Der bisherige Einsatz der wirtschaftspolitischen Instrumente der Fiskalpolitik (Kürzungen der Staatsausgaben, Steuersenkungen für höhere Einkommen und Unternehmen), der Geldpolitik (Zinserhöhungen der EZB) und der Handelspolitik hat zu Problemen geführt, die uns seit Jahrzehnten begleiten und heute besonders präsent sind: wachsende Ungleichheit, Massenarbeitslosigkeit, Klimawandel, zu hoher Ressourcenverbrauch. Um diese Probleme zu lösen, müssen wir unsere wirtschaftspolitischen Instrumente anders einsetzen. Nur dann können wir hoffen, die damit verbundene gesellschaftliche Transformation in Gang zu setzen.

Private und öffentliche Unternehmen produzieren, was wir kaufen. Unternehmen produzieren nur, wenn sie glauben, ihre Produktion absetzen zu können – ohne Absatz kein Gewinn. Unternehmen müssen in finanzielle Vorleistung gehen, da sie in der Regel erst ihre Produktionsmittel beschaffen müssen, bevor sie ihre Produkte verkaufen – die Produktion braucht Zeit. Viele Unternehmen leihen sich daher Geld, um überhaupt produzieren zu können. Für diese Kredite müssen sie wiederum Zinsen zahlen, weswegen Gewinne für den dauerhaften Betrieb privater Unternehmen notwendig sind. Wenn Unternehmen keinen dauerhaften Gewinn erwirtschaften können, verschwinden sie vom Markt. Auf diese Weise werden Güter und Dienstleistungen für den Konsum der Gesellschaft bereitgestellt.

Auch der Staat kann Güter und Dienstleistungen produzieren. Er kann diese entweder selbst herstellen oder sie von privaten Unternehmen erwerben, die diese andernfalls nicht herstellen würden. Adam Smith befürwortete die Bereitstellung von Bildungsdienstleistungen durch den Staat, da sich nicht alle Bürger*innen einen privaten Schulbesuch für ihre Kinder leisten könnten. Schulen sind daher staatlich organisiert, wobei der Staat das Gemeinwohl seiner Bürger*innen im Blick hat und nicht nach Gewinnmaximierung strebt. So ist der Besuch einer öffentlichen Schule in Deutschland kostenlos.

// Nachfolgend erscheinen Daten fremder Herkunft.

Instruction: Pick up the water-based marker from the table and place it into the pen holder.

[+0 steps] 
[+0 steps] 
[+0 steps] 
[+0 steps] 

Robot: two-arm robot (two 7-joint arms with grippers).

Staatliche Ausgaben und Geldschöpfung

Neben den beiden genannten Produktionsweisen existiert auch die Produktion in Haushalten, die Care-Arbeit. Da diese jedoch unbezahlt ist, wird sie weder im Konsumentenpreisindex berücksichtigt, noch als Beschäftigung gezählt. In einer industrialisierten Gesellschaft des 21. Jahrhunderts gibt es also im Wesentlichen zwei Möglichkeiten, Güter und Dienstleistungen am Markt zu produzieren: Entweder produzieren private Unternehmen oder der Staat produziert selbst.

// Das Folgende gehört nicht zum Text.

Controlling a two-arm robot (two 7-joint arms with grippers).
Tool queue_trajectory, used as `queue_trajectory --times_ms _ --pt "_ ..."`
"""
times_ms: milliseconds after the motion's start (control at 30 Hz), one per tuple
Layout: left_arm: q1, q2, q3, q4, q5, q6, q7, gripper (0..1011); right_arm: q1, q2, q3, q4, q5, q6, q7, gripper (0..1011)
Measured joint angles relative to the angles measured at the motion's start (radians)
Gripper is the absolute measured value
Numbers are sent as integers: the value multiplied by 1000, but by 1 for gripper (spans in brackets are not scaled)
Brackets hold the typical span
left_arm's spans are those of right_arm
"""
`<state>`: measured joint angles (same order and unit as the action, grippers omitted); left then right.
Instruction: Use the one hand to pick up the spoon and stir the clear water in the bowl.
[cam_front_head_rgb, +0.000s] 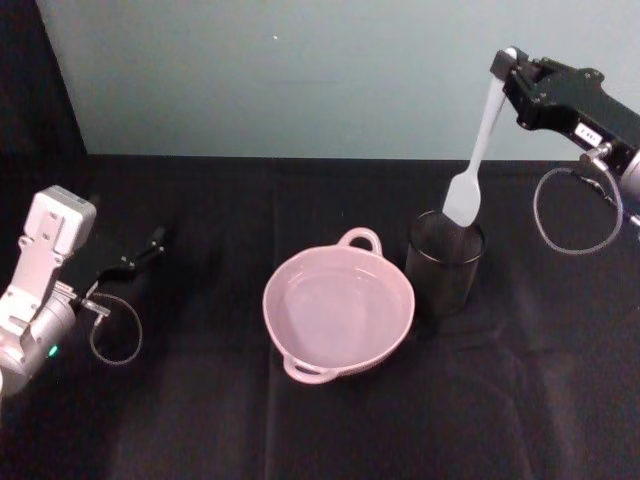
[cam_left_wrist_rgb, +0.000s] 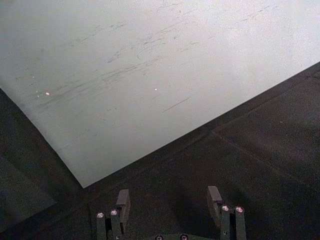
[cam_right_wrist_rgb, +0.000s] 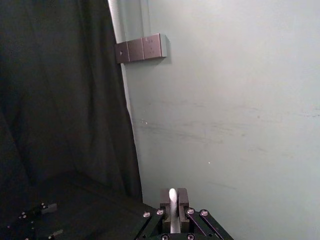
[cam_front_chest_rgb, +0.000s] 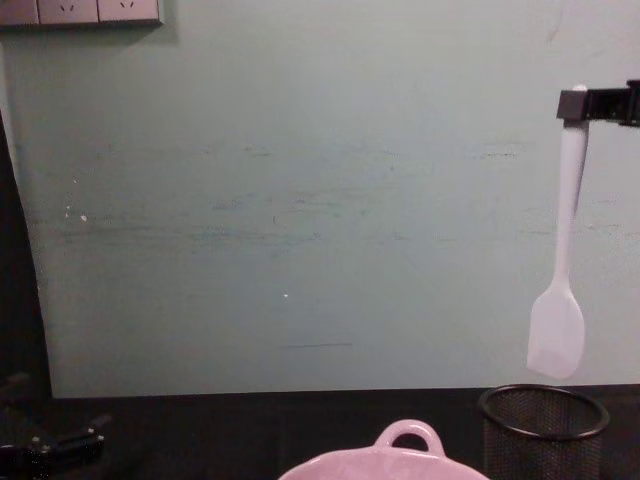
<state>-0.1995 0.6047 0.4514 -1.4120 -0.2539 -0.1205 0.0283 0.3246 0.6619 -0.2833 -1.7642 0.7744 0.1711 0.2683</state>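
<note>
A black table (cam_front_head_rgb: 300, 440) stands against a pale green wall (cam_front_head_rgb: 300, 70). The bowl (cam_front_head_rgb: 267, 300) sits mid-table, a mesh cup (cam_front_head_rgb: 440, 285) just beside it at 3 o'clock. Up at 2 o'clock the right gripper (cam_front_head_rgb: 510, 65) is clamped on the handle end of the spoon (cam_front_head_rgb: 478, 150) — it hangs head-down, its flat head just above the cup's mouth, clear of the rim. The left gripper (cam_front_head_rgb: 152, 243) is at 9 o'clock, well apart from the bowl, jaws spread.

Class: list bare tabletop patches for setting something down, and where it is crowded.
Bare: the cloth between the left gripper and the bowl, and the front strip before it. Crowded: bowl beside mesh cup, spoon hanging above from the right gripper.
</note>
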Motion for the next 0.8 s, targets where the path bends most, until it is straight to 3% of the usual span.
queue_trajectory --times_ms 800 --pt "0 0 0 0 0 0 0 1011 -1 -1 3 0 1 0 2 96"
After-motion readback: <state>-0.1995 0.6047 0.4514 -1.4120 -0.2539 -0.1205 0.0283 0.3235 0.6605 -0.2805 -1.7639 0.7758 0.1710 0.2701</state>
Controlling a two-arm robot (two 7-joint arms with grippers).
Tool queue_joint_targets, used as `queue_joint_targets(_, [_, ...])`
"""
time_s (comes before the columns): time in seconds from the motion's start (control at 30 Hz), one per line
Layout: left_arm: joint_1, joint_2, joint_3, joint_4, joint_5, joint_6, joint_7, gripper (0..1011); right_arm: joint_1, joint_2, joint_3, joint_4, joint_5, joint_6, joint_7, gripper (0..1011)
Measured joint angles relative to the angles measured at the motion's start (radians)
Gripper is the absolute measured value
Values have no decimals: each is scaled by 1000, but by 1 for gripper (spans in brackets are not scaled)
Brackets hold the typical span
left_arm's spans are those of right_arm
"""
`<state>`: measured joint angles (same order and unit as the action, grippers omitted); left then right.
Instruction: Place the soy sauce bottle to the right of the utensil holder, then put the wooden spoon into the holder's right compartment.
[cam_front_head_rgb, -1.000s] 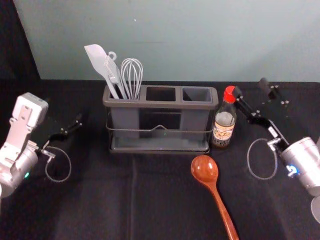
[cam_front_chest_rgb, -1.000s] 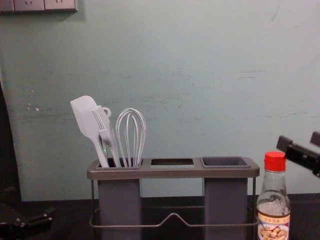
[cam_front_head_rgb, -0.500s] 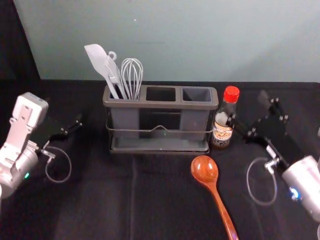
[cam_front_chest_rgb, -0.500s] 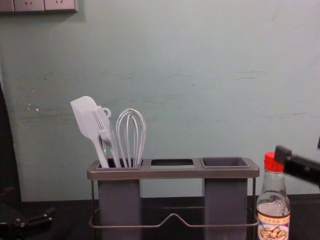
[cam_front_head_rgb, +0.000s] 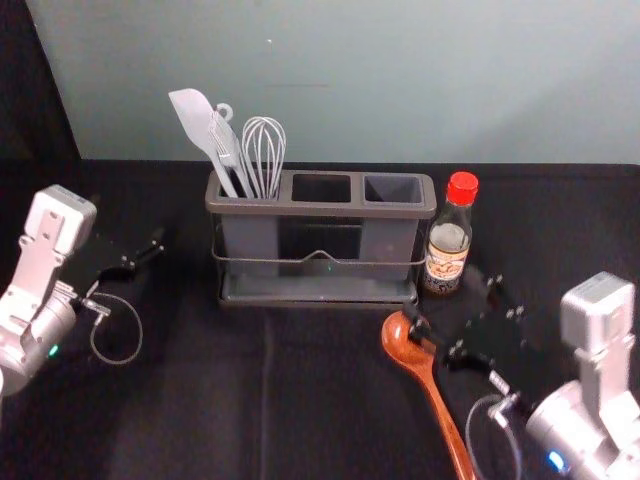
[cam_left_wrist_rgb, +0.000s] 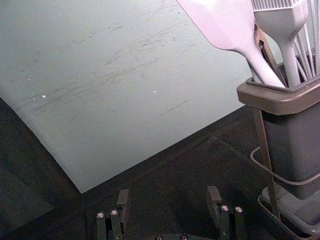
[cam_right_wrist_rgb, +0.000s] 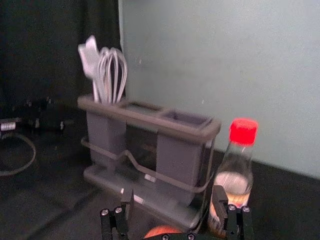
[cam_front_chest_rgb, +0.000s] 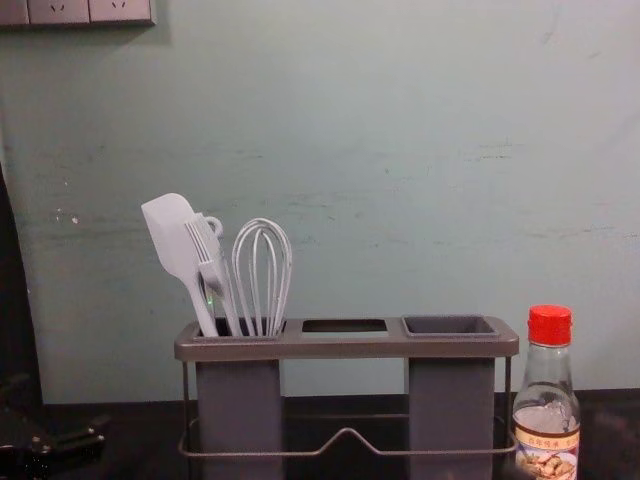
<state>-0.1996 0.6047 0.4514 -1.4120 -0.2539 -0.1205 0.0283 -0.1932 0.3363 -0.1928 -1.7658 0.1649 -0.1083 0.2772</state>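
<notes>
Right of centre in the head view, the right tool (cam_front_head_rgb: 446, 300) reaches in from the lower right, one fingertip over the edge of the bowl of the wooden spoon (cam_front_head_rgb: 432, 392); whether they touch, I cannot tell. Its fingers stand apart with nothing between them. The spoon lies on the dark worktop (cam_front_head_rgb: 190, 400), bowl towards the utensil holder (cam_front_head_rgb: 320, 209) and handle running to the bottom edge of the frame. Just beside the holder's right end, the soy sauce bottle (cam_front_head_rgb: 445, 250) stands upright, red cap on. The holder sits across the middle of the frame, its left compartment carrying a pale spatula (cam_front_head_rgb: 200, 118), a brush (cam_front_chest_rgb: 206, 250) and a whisk (cam_front_head_rgb: 265, 150). At the left of the frame, the left tool (cam_front_head_rgb: 127, 220) is parked well apart from the holder, its fingers spread too.
</notes>
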Motion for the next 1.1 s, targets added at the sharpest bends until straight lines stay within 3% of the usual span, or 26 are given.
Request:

Dabei schöpft der Staat sein eigenes Geld über die staatliche Zentralbank, die Deutsche Bundesbank. Die Zentralbank wiederum ist für die Geldschöpfung im Eurosystem verantwortlich, wie es auch von Christine Lagarde bestätigt wurde. Dieses System setzt sich aus der Europäischen Zentralbank (EZB) und den nationalen Zentralbanken (NZB) zusammen. Die Währung wird digital hergestellt, weshalb das Geldsystem wie ein Punktestand im Computer funktioniert. Genau wie die Buchstaben, aus denen dieser Text besteht, wird auch das Guthaben auf unseren Konten bei den Banken durch den Computer erzeugt. Es handelt sich also um Einträge in digitalen Kontensystemen, die von Banken und Zentralbanken verwaltet werden.

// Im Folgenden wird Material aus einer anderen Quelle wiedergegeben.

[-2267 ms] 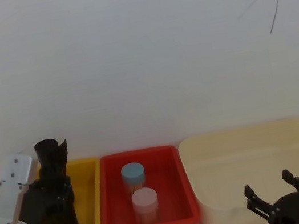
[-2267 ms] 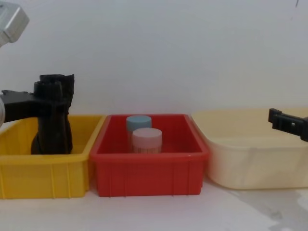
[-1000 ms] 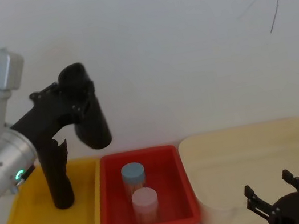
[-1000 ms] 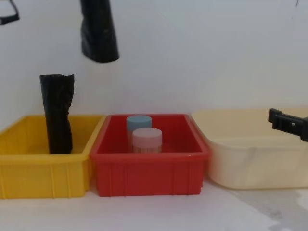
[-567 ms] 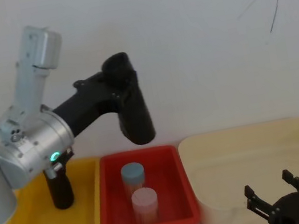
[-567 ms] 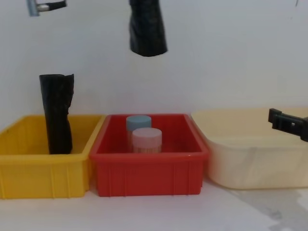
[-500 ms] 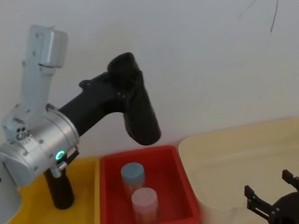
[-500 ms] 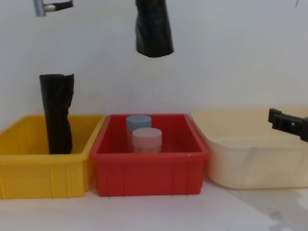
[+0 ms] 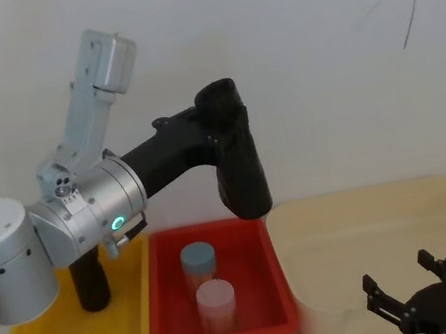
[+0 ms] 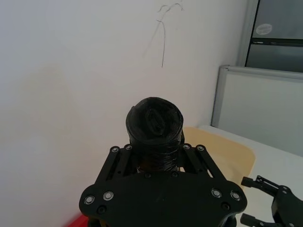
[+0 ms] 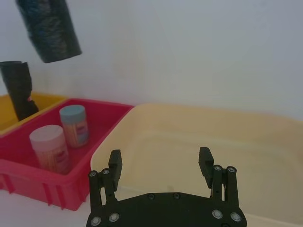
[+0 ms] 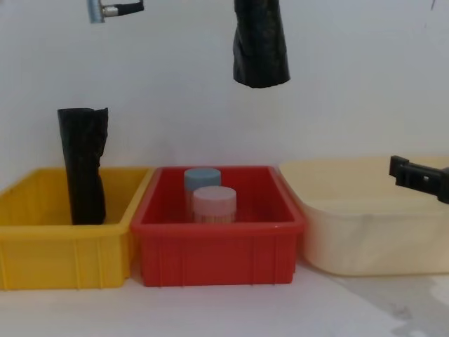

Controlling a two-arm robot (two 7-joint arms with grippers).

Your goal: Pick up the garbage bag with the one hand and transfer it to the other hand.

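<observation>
Left gripper [image 9: 218, 129] clamped on the garbage bag [image 12: 261, 43], held high in the air.

My fingers grip the short black roll near its top. It hangs nearly upright, a little tilted, above the right side of the red bin [image 12: 217, 249] and well clear of its rim. In that bin a pink-lidded jar [image 12: 214, 203] stands just in front of a blue-lidded jar [image 12: 202, 179]. To the left, a taller black roll [image 12: 84, 165] with a ragged top stands upright in the yellow bin [image 12: 63, 253]. My right gripper [image 11: 160, 160] hangs low at the front right, fingers apart and holding nothing, by the front edge of the cream tub [image 12: 365, 242].
</observation>
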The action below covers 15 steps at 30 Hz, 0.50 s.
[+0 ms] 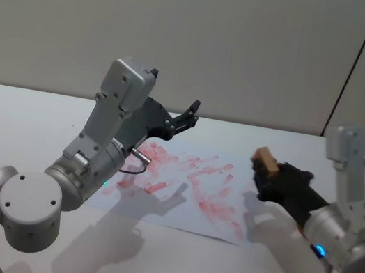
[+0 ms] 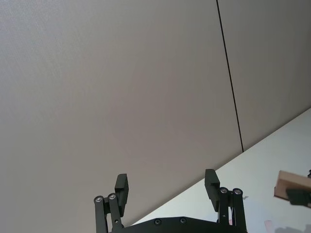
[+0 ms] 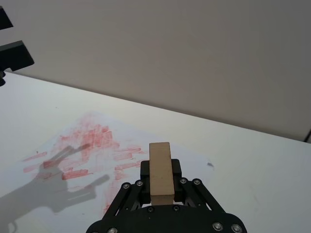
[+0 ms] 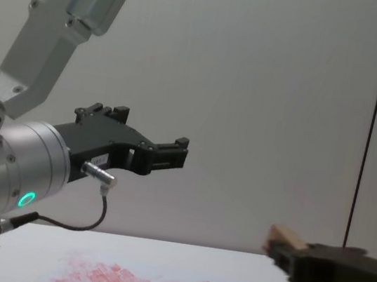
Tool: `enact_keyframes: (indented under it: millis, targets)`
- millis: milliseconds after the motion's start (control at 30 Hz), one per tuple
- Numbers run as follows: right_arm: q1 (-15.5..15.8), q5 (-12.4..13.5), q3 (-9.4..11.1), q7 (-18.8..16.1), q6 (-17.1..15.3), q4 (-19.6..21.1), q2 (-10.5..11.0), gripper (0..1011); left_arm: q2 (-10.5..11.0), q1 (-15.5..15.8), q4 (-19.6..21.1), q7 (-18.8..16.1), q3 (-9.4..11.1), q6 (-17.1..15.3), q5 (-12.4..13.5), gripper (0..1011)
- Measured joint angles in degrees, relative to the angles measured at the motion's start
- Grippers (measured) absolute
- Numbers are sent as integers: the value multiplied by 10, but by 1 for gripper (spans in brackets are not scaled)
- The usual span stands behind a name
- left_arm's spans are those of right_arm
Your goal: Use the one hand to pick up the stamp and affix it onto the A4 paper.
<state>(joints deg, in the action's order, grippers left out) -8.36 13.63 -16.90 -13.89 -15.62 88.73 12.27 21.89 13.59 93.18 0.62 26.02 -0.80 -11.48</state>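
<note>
right gripper (image 1: 264, 172) pinches the stamp (image 1: 264, 158), seemingly above the right edge of the a4 paper (image 1: 183, 211); left gripper (image 1: 192, 115) hangs spread.

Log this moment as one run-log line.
right end effector: shut on stamp, raised beside A4 paper | left end effector: open, raised | stamp: not touching paper

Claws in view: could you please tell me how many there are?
2: the open black left claw, raised high, and the black right claw gripping the tan wooden stamp block near the red-smeared white paper.
</note>
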Motion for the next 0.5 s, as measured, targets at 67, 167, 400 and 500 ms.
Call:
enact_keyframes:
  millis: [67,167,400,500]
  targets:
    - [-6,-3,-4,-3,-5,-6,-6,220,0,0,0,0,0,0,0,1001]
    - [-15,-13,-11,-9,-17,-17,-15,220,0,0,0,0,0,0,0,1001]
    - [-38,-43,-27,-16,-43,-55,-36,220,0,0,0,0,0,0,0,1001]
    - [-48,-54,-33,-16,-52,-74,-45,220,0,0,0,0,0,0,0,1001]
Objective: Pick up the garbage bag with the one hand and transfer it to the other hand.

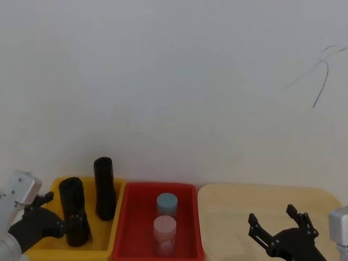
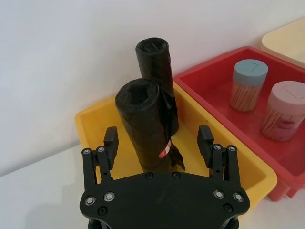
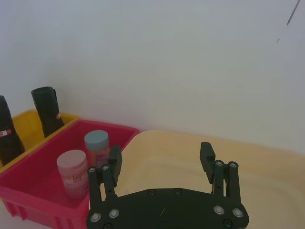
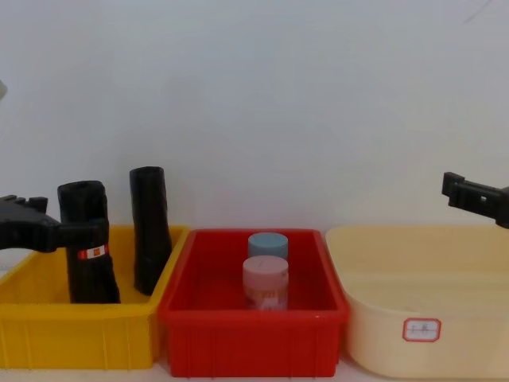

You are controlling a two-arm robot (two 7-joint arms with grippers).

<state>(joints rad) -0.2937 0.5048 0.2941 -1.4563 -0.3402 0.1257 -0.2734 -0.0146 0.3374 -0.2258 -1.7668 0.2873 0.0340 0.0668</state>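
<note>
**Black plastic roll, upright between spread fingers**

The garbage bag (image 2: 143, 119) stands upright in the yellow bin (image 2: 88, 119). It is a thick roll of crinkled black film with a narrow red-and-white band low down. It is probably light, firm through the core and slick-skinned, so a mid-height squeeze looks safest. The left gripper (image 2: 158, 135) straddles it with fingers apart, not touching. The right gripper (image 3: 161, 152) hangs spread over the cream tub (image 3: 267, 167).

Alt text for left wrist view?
The left gripper, open, has a finger on each side of the garbage bag, a black roll with a red-and-white label standing in a yellow bin. A second black roll stands behind it; a red bin holds two lidded jars.
</note>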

Eine zentrale Einsicht ist, dass der Bund im Gegensatz zu privaten Haushalten und Unternehmen Zahlungen tätigen kann, ohne vorher „Geld” zu haben. Es wird durch die Bundesbank bei der Ausgabe erzeugt und bei Steuerzahlungen entsprechend wieder vernichtet. Die Vorstellung, dass die Steuerzahler*innen den Staat finanzieren, ist somit falsch. Alle Zahlungen der Bundesregierung werden durch die Schaffung von neuem digitalem Geld in Form von Bankguthaben bei der Zentralbank ausgeführt. Der Staat ist also mit seinen Ausgaben ein sehr wichtiger Faktor, weil er die Nachfrage nach Gütern und damit Produktion und Beschäftigung verändert.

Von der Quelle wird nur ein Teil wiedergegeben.